··· Supplied data

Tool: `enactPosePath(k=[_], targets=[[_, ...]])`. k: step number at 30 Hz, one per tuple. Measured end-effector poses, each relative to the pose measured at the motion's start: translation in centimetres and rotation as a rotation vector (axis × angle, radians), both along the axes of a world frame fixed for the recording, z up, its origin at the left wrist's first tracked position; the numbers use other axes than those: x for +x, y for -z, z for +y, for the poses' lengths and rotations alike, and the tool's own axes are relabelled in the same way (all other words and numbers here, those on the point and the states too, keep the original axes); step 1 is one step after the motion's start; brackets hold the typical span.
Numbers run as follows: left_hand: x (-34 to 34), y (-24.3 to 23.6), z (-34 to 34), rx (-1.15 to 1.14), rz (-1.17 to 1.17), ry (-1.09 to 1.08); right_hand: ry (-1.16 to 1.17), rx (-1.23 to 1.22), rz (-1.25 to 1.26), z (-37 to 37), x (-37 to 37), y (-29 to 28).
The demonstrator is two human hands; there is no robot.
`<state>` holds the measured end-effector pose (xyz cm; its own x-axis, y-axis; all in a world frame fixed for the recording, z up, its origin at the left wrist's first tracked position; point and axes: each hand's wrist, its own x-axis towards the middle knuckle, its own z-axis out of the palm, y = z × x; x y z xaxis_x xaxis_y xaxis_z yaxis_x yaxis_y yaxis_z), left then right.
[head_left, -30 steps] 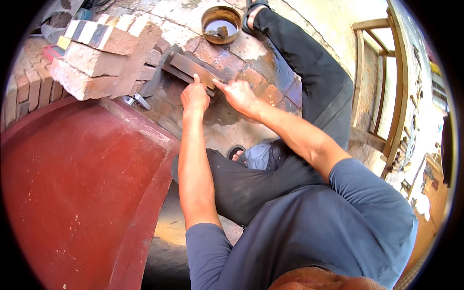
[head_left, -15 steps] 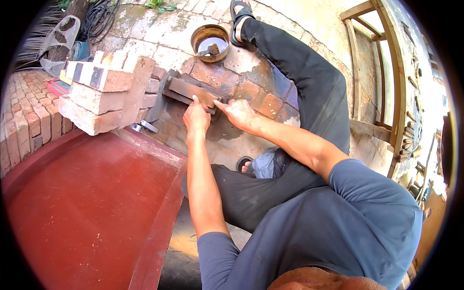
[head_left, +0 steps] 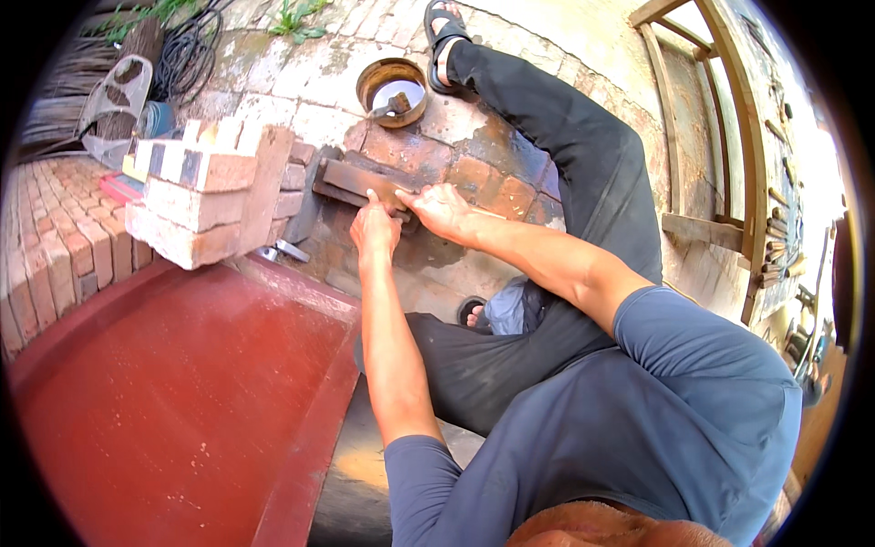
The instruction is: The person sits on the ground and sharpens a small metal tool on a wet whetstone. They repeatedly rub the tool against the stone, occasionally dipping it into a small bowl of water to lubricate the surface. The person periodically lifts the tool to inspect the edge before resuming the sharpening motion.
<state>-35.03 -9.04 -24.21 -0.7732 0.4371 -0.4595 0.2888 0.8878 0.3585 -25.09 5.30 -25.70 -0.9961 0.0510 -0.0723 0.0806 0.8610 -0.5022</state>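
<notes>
A flat brown block (head_left: 354,180) rests on a darker, wet base on the brick paving, beside a stack of bricks (head_left: 196,205). My left hand (head_left: 375,226) has its index fingertip on the block's near edge, the other fingers curled. Just to its right, my right hand (head_left: 436,210) presses at the block's right end with fingers bent. Whatever the curled fingers of either hand grip is hidden. Beyond the block stands a round brown pan (head_left: 366,87) with liquid and a dark brush-like object in it.
A large red panel (head_left: 173,383) lies at the lower left, below another brick pile (head_left: 68,251). Coiled cables (head_left: 187,59) are at the back left. A wooden frame (head_left: 752,146) and hanging tools (head_left: 779,260) line the right. My outstretched leg (head_left: 592,155) borders the work area.
The view has shifted, so the scene sits lower in the picture. Both hands stay at the block's right end; my right hand's index finger is now more bent and closer to the left hand.
</notes>
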Motion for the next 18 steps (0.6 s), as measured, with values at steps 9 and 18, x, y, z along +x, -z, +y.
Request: enactPosePath(k=[9, 18], targets=[[-5.0, -2.0, 4.2, 0.219, 0.272, -0.259, 0.016, -0.056, -0.043, 0.4, -0.4, 0.7], [-12.4, 1.4, 11.2, 0.142, 0.156, -0.293, -0.009, -0.020, -0.056, 0.3, 1.3, -0.3]])
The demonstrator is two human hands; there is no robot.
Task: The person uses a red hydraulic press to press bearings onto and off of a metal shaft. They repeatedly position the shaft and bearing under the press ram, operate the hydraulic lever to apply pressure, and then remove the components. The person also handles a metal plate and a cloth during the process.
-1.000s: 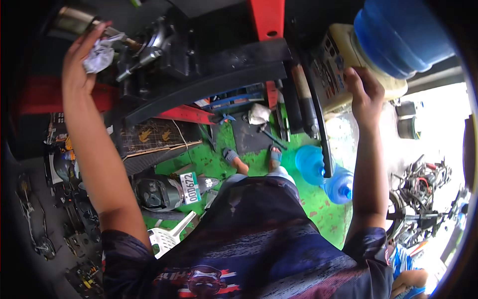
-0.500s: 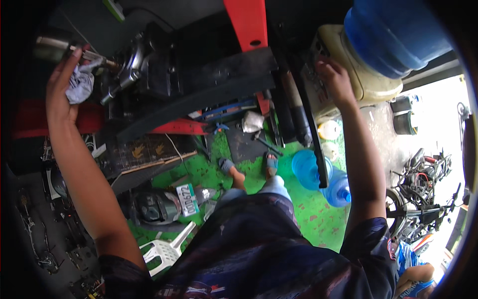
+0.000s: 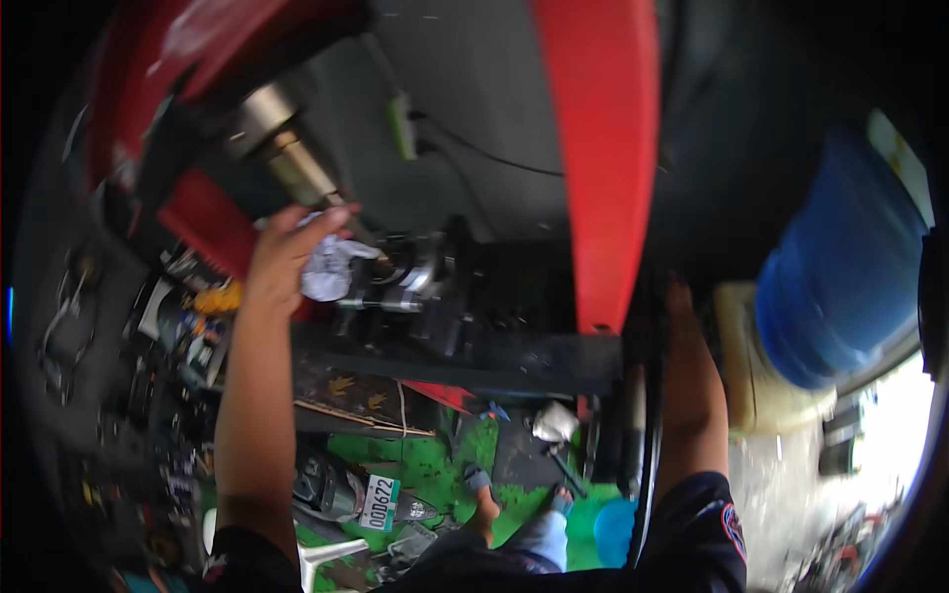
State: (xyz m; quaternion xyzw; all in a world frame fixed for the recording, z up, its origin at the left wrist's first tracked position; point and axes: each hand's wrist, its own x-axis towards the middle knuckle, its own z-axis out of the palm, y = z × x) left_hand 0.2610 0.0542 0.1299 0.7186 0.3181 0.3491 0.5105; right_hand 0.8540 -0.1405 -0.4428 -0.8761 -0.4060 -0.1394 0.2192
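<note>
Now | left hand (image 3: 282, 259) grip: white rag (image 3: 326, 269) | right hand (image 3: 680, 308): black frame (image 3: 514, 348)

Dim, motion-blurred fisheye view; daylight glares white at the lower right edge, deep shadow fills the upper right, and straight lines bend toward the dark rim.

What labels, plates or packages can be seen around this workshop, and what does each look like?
Number plate: small white rectangle with dark characters, low on the green floor, beside a dark machine part.
Label: pale patch on the big blue water bottle, upper right.
Flat dark board: gold markings, below the left hand.
</note>
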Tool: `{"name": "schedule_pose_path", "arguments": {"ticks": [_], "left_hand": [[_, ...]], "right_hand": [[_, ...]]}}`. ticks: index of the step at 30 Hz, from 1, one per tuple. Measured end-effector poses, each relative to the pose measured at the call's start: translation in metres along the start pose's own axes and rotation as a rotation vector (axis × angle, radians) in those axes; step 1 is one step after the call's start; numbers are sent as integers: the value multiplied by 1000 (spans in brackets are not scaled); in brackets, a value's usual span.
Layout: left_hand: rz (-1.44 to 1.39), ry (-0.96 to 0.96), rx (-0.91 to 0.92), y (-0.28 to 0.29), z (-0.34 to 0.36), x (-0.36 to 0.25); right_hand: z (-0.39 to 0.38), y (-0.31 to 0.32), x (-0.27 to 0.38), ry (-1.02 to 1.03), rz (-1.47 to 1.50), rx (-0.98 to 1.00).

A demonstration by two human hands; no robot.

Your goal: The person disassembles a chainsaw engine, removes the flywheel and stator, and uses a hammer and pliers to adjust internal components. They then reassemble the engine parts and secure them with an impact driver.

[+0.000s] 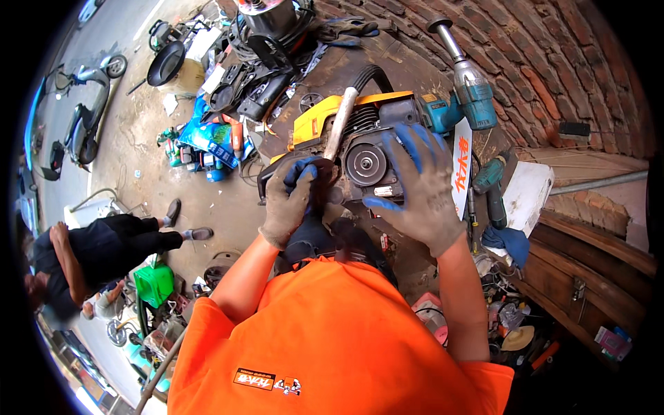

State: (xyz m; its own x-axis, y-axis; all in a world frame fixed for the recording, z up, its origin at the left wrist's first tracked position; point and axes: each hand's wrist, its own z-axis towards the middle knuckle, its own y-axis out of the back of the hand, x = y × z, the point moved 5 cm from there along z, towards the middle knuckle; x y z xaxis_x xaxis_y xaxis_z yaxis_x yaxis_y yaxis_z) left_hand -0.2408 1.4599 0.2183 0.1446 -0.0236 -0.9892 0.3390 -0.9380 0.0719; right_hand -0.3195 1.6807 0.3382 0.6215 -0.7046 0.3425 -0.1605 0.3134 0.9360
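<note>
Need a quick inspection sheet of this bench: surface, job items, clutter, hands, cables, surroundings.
Surface: brown table, stained-looking.
Job's things: yellow chainsaw on the table, round metal drum exposed; white bar to its right.
Clutter: teal power wrench, teal drill and blue cloth at right; blue bag and dark pan at left.
Left hand: gloved, fingers curled beside the chainsaw; grip unclear.
Right hand: gloved, open, fingers spread over the chainsaw's right side.
Cables: dark loops by the silver container, possibly cable.
Surroundings: brick wall, parked scooter, person in dark clothes.

Chainsaw (374,129) on table (401,61), drill (490,176) right; scooter (88,114) left
</note>
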Motion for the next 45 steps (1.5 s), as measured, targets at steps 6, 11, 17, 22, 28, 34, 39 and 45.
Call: {"name": "schedule_pose_path", "arguments": {"ticks": [6, 11, 17, 22, 28, 34, 39, 45], "left_hand": [[-44, 46, -53, -6, -6, -11], [105, -141, -70, -8, -4, -19], [78, -71, -77, -4, -3, -10], [142, -66, -48, -7, -2, -21], [438, -499, 22, -40, -3, -59], [637, -687, 111, -56, -10, -65], [643, -709, 133, -56, -4, -66], [644, -773, 290, -45, -2, -70]], "right_hand": [[17, -18, -2, 66, -212, 139], [20, 0, 2, 51, -136, 43], [22, -10, 6, 130, -160, 54], [21, -9, 11, 110, -104, -46], [-4, 9, -1, 57, 77, -158], [-33, 16, -6, 63, 174, -215], [-48, 17, -11, 26, 238, -214], [-53, 14, -13, 19, 275, -239]]}}
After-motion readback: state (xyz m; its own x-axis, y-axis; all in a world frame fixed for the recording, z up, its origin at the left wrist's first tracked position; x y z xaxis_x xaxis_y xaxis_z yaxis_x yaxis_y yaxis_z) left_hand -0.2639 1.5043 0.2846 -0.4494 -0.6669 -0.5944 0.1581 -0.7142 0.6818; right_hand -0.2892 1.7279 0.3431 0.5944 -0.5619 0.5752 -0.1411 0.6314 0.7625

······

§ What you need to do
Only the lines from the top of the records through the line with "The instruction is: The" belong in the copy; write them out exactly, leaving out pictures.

§ Your response
Tool: `enactPosePath(k=[_], targets=[[_, ...]])`. k: step number at 30 Hz, one per tuple. Measured end-effector poses, each relative to the pose measured at the motion's start: translation in centimetres and rotation as a rotation vector (axis × angle, radians), both along the axes of a world frame fixed for the recording, z up, its origin at the left wrist's first tracked position; the numbers use other axes than those: x for +x, y for -z, z for +y, for the poses' lengths and rotations alike, and the tool's own axes are relabelled in the same way (all other words and numbers here, those on the point and the states too, keep the original axes); step 1 is one step after the motion's start; brackets hold the typical span.
Numbers run as follows: left_hand: x (-34 to 34), y (-24.3 to 23.6), z (-34 to 34), rx (-1.15 to 1.14), rz (-1.17 to 1.17), ry (-1.09 to 1.08); right_hand: ry (-1.16 to 1.17), rx (-1.23 to 1.22), rz (-1.25 to 1.26), z (-37 to 37), x (-37 to 37), y (-29 to 28).
The demonstrator is two human hands; there is no robot.
`<state>` holds the measured end-effector pose (xyz cm; its own x-axis, y-axis; all in a world frame fixed for the recording, z up, its origin at the left wrist's first tracked position; point and axes: each hand's wrist, its own x-axis towards the middle knuckle, its own z-axis out of the palm, y = z × x; x y z xaxis_x xaxis_y xaxis_z yaxis_x yaxis_y yaxis_z), left then right.
[head_left, -30 steps] 
[head_left, -15 steps] 
[head_left, +0 steps] 
The instruction is: The person sits on the ground and sharpens a small metal tool on a wet whetstone. They repeatedly rub the tool against the stone, occasionally dipping it into a small bowl of water to lubricate the surface. The person periodically lifts the tool to inspect the edge before resuming the sharpening motion.

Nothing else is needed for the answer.